Valeurs culturelles et sociales

Les villages de la périphérie du PNOD

Le PNOD regroupe dans sa périphérie immédiate huit villages que sont Débi, Diadiam I, Diadiam II, Diadiam III, Fourarate, Rone, Tiguet et Kheune Ils sont habités par trois ethnies que sont les Wolofs, les Maures et les Peulhs.



La population est estimée à 7094 habitants, soit 26,89% de la population totale de la Commune de Diama (données CR Diama). Les femmes représentent 50,20% de la population totale. Cependant, devant l’ampleur de la dégradation des écosystèmes des terroirs, le Djoudj est devenu le seul biotope concentrant l’essentiel des ressources naturelles faisant l’objet de compétitions et de conflits entre faune domestique et avifaune d’une part et les populations locales d’autre part.


Les Activités artisanales

Traditionnellement, ces communautés ont eu à développer des pratiques de gestion et de valorisation des ressources qui tendent à se dissiper d’une part de par la raréfaction des ressources et du déficit de transmission des connaissances. Le patrimoine culturel des communautés peut s’illustré à travers les activités artisanales des ethnies :

o la fabrication des tissus et les activités des forgerons chez les wolofs ;

o la fabrication des colliers, le tannage traditionnel des peaux, le tissage traditionnel des nattes et la pratique du henné chez les femmes maures ;

o l’élevage au cœur de l’économie et de la culture peule.

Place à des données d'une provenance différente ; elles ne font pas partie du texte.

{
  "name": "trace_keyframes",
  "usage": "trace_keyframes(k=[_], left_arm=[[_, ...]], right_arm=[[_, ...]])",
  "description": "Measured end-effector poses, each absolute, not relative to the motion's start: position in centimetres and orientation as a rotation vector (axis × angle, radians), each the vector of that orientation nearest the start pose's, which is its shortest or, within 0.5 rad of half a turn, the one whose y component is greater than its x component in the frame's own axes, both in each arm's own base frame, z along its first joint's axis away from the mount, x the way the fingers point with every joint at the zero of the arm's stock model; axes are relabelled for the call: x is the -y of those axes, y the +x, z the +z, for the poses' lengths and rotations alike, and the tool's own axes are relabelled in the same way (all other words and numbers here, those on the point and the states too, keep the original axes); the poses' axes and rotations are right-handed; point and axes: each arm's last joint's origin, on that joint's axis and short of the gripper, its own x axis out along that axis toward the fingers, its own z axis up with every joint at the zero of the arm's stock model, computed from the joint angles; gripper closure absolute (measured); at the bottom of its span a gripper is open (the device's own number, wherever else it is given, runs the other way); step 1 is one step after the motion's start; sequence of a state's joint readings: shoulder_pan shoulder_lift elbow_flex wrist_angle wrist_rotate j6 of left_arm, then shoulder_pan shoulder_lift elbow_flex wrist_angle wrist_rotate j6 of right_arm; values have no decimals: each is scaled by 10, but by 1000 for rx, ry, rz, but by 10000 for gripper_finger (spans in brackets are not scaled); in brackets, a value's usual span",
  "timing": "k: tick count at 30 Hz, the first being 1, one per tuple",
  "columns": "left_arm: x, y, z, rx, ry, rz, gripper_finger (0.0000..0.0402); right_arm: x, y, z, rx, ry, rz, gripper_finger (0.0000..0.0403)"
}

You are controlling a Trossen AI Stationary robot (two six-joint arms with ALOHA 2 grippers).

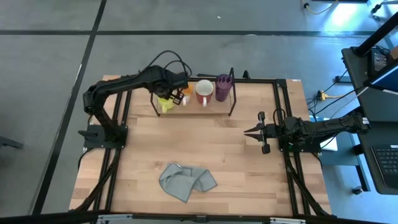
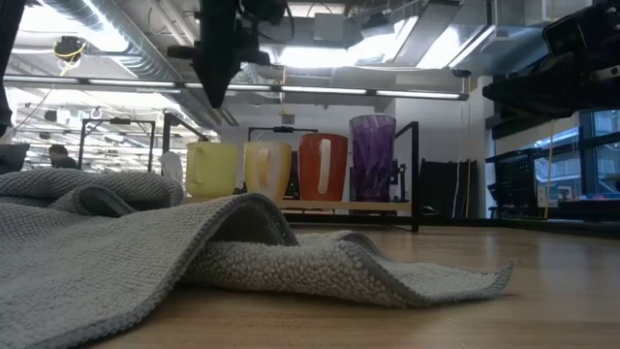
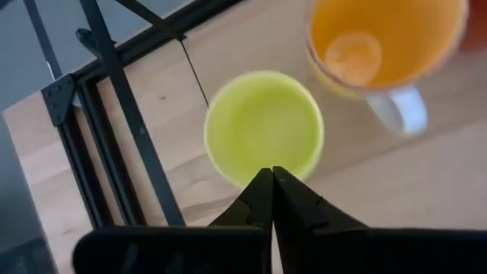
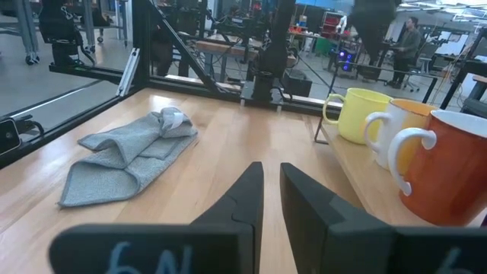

Les relations entre les populations et le Djoudj

Depuis la création du parc en 1971 et son extension en 1975 jusqu’au début des années 1990, la politique des pouvoirs publics dans la gestion du Djoudj s’est imposée de manière autoritaire aux populations. Cette politique a entraîné l’exclusion de celles-ci d’une partie de leur terroir. De cette politique de mise en réserve totale et de sauvegarde des ressources naturelles ont résulté des rapports conflictuels entre une administration jalouse de ses prérogatives et décidée à faire appliquer la loi et des populations frustrées et réfractaires à la réglementation. L’année 1994 marque le début d’une politique nouvelle en matière de gestion des ressources naturelles. Cette politique inaugure une ère de dialogue et de concertation avec les populations riveraines. Les principaux facteurs qui ont contribué à l’avènement de la nouvelle démarche sont :

o la persistance de la sécheresse dans le delta exposant plus dangereusement l’aire protégée aux agressions anthropiques ;

o l’évolution sur le plan international du concept de protection de la nature auquel s’est substitué le concept de conservation et de gestion participative qui implique la mise en valeur des ressources naturelles prenant en compte les besoins des générations actuelles et futures.